What you need to do
Copy the data exactly, pictures aside.

━━━━━━━━━━━━━━━━

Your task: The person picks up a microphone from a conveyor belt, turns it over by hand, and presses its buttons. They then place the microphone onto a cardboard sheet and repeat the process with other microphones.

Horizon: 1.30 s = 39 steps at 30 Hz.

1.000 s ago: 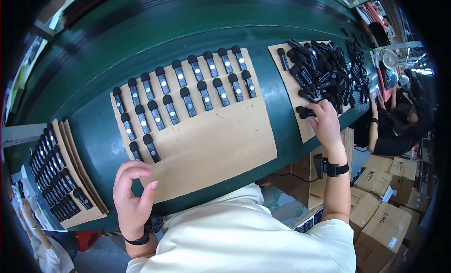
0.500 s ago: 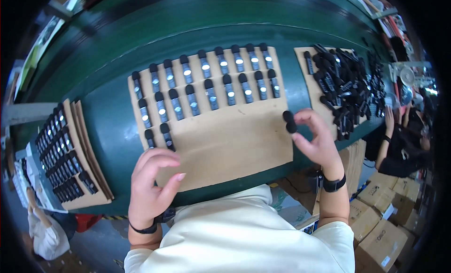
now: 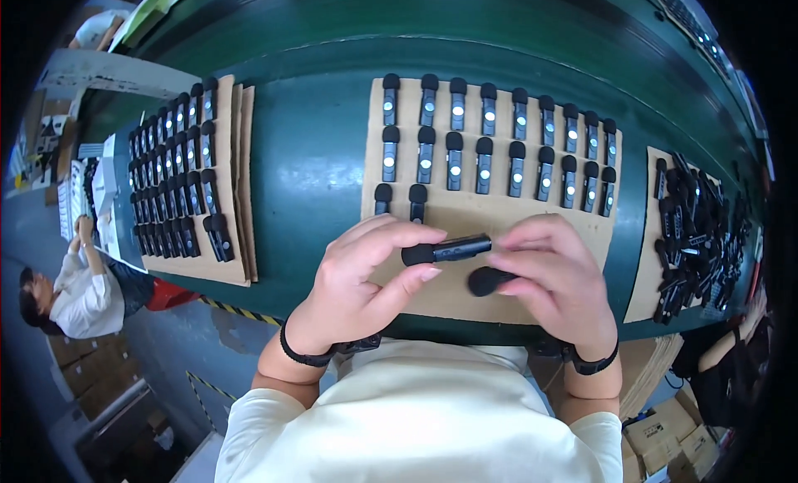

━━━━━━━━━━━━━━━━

Written response
Your task: The person picks up a microphone from a conveyor belt, turns it over by hand, and presses its buttons. They then place the microphone onto a cardboard sheet and repeat the process with other microphones.

Horizon: 1.30 s = 39 steps at 30 Hz.

1.000 s ago: 
0.500 s ago: 
now: 

That makes the output complete.